One morning in 2012, eight weeks into her pregnancy, Shannon Withycombe woke up bleeding: She was having a miscarriage. In the emergency room, however, no doctor or nurse uttered that word. Instead, she had to wait to read her discharge papers, which read “incomplete abortion.”
Dr. Withycombe, a medical historian at the University of New Mexico, knew the term from her research on 19th-century medical journals; it was doctorspeak for a miscarriage that had not fully exited the uterus. But it was jarring to see it on her own 21st-century medical notes.
“I’ll admit, I was surprised,” she said. “Like most of us, I had been socialized to think that miscarriage and abortion were very different animals.”

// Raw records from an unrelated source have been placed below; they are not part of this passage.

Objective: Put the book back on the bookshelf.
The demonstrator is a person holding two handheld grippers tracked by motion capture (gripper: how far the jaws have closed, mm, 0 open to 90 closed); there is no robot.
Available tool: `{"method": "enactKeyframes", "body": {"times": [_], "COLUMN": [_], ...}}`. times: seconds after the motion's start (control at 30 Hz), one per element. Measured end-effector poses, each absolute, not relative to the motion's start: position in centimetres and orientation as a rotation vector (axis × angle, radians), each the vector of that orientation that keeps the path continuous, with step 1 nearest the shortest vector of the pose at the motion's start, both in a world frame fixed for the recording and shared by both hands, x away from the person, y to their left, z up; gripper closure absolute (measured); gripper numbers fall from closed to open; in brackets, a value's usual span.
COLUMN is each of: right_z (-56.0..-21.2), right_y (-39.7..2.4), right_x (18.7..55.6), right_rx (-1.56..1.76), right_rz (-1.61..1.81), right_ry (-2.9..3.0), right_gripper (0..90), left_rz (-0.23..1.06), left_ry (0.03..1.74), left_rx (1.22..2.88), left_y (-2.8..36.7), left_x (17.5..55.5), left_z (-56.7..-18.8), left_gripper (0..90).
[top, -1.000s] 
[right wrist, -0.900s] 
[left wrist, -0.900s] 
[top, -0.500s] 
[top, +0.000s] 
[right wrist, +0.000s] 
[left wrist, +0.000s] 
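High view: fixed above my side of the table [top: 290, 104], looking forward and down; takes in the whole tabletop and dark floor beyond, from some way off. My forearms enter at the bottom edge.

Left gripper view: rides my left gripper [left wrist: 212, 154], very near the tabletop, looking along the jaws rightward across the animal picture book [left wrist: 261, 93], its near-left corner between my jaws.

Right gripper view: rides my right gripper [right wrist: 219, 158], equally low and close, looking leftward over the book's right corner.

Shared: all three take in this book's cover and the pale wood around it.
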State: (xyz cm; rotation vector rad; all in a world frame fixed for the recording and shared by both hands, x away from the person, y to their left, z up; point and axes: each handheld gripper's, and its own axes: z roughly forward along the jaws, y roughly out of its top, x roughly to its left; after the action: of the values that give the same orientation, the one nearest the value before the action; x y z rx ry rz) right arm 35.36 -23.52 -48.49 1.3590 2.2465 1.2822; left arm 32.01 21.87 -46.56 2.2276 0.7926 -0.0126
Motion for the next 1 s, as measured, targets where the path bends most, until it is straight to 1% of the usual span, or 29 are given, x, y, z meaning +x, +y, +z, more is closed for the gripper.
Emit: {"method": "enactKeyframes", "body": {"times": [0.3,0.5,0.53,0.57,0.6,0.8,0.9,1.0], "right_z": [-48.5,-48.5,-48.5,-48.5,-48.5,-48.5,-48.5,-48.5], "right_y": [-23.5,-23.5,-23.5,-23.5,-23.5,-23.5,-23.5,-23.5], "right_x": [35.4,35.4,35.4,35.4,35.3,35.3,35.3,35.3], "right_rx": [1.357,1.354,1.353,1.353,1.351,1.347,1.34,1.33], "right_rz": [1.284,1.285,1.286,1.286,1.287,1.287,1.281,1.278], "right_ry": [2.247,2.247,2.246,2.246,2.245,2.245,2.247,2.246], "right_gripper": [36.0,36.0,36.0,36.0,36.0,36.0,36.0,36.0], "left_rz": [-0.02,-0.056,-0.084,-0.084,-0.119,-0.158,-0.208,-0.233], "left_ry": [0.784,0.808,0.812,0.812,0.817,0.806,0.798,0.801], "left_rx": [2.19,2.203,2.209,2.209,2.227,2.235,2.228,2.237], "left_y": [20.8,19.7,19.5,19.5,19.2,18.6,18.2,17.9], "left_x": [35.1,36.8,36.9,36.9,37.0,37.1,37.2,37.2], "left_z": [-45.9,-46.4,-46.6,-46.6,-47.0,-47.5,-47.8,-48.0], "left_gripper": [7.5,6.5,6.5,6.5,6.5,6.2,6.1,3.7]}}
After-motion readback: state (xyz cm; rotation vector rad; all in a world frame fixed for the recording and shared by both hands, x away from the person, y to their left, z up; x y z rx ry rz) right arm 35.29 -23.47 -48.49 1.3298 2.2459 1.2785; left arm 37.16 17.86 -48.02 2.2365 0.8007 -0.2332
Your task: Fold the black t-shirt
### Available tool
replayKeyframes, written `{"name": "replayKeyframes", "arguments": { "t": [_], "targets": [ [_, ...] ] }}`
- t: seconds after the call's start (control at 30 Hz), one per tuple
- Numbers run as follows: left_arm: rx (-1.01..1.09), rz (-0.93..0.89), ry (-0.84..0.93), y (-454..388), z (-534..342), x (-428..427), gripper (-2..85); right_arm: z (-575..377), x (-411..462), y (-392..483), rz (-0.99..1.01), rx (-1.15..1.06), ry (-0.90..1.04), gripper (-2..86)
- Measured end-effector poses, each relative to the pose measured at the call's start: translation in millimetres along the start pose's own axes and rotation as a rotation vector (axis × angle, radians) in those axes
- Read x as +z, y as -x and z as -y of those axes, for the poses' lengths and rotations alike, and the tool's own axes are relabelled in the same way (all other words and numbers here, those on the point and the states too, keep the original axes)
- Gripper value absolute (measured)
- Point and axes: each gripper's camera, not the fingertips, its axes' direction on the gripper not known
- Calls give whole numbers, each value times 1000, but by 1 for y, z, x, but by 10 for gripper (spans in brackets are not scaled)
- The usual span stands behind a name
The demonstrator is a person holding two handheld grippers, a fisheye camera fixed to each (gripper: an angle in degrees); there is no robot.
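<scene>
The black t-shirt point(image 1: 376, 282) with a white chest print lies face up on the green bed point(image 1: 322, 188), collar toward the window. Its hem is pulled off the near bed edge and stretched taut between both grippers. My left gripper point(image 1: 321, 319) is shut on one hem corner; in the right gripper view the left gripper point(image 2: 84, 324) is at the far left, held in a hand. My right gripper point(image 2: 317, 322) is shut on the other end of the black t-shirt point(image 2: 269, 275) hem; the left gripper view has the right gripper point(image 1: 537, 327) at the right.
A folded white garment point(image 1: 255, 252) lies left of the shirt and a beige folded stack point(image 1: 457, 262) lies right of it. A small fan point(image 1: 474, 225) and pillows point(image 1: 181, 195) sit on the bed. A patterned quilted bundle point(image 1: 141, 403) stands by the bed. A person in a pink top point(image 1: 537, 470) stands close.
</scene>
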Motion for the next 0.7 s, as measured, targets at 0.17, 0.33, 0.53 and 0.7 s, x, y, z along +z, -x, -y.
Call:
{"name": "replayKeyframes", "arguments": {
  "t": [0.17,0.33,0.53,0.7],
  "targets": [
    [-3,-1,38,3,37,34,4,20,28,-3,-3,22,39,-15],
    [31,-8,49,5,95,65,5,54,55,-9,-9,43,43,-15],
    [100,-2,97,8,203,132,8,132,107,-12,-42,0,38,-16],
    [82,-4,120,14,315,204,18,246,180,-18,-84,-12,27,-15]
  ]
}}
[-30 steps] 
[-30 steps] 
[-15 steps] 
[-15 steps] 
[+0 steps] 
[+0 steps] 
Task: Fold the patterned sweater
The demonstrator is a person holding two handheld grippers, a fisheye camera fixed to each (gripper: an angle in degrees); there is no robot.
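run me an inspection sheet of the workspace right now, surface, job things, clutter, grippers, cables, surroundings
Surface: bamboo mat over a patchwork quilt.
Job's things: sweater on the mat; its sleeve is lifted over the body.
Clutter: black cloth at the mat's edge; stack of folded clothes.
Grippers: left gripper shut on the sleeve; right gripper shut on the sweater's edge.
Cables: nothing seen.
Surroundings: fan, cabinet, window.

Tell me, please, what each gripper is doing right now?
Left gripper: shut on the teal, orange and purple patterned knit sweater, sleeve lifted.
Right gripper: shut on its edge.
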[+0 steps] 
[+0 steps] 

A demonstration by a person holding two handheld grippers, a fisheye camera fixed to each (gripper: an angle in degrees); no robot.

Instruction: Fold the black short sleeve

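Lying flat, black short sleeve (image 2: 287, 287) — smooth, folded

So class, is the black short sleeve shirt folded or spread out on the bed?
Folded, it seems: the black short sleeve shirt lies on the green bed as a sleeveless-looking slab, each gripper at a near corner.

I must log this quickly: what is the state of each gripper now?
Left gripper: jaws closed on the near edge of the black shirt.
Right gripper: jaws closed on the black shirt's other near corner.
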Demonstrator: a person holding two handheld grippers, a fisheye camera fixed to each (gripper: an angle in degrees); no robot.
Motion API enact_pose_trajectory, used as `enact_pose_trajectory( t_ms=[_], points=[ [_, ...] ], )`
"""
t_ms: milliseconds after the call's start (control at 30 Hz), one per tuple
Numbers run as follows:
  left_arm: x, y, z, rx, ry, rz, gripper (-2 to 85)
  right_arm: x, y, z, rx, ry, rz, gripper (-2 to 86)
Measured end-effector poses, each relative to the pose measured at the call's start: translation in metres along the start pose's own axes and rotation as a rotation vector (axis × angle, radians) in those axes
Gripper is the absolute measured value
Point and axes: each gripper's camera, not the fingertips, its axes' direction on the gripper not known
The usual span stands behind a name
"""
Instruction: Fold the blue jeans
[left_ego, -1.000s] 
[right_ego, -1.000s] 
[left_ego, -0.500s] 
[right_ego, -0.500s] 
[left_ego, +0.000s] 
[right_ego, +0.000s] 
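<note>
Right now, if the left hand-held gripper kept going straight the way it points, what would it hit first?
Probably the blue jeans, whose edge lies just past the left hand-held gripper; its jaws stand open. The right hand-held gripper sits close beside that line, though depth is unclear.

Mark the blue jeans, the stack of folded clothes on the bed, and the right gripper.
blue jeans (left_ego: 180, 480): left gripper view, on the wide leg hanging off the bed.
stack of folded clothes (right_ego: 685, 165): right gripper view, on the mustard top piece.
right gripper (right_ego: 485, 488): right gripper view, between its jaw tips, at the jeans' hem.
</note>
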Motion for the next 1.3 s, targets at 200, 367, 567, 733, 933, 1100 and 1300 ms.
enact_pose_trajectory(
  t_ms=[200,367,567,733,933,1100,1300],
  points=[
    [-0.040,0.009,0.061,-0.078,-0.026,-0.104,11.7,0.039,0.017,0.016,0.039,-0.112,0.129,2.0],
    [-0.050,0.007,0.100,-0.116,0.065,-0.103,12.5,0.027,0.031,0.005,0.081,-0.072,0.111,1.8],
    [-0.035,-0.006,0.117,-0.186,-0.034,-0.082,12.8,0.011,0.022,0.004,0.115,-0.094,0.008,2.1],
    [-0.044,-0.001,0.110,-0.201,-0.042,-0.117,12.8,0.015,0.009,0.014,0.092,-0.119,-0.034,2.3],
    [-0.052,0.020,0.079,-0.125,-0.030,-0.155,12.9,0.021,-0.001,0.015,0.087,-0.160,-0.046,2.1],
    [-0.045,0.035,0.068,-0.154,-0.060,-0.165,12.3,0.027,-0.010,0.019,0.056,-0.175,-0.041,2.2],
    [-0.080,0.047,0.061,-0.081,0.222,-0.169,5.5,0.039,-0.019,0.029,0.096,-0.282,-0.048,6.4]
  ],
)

Physiologically, miscarriage and medication abortion are near-identical experiences. Both start with a decrease in the hormones that maintain pregnancy, followed by vaginal bleeding, and then the uterus squeezes like a fist to push out the tissues of pregnancy. Both are managed with the same tools and medications, which is why laws that restrict abortion care also affect women who miscarry.
In the 21st-century United States, of course, the distinction matters. Dr. Withycombe’s odd-sounding diagnosis is a relic of a time when the word “abortion” had none of the legal, moral or political connotations that it does today — a time before doctors had medicalized miscarriage and legislators had moralized abortion.
In medical circles during the 1800s, “abortion” was the preferred term for any form of early pregnancy loss, used interchangeably with the more colloquial “miscarriage.” It was often accompanied by a modifier like “spontaneous” (meaning it happened of its own accord), “missed” (tissues were retained in the uterus) or “habitual” (several miscarriages occurred consecutively).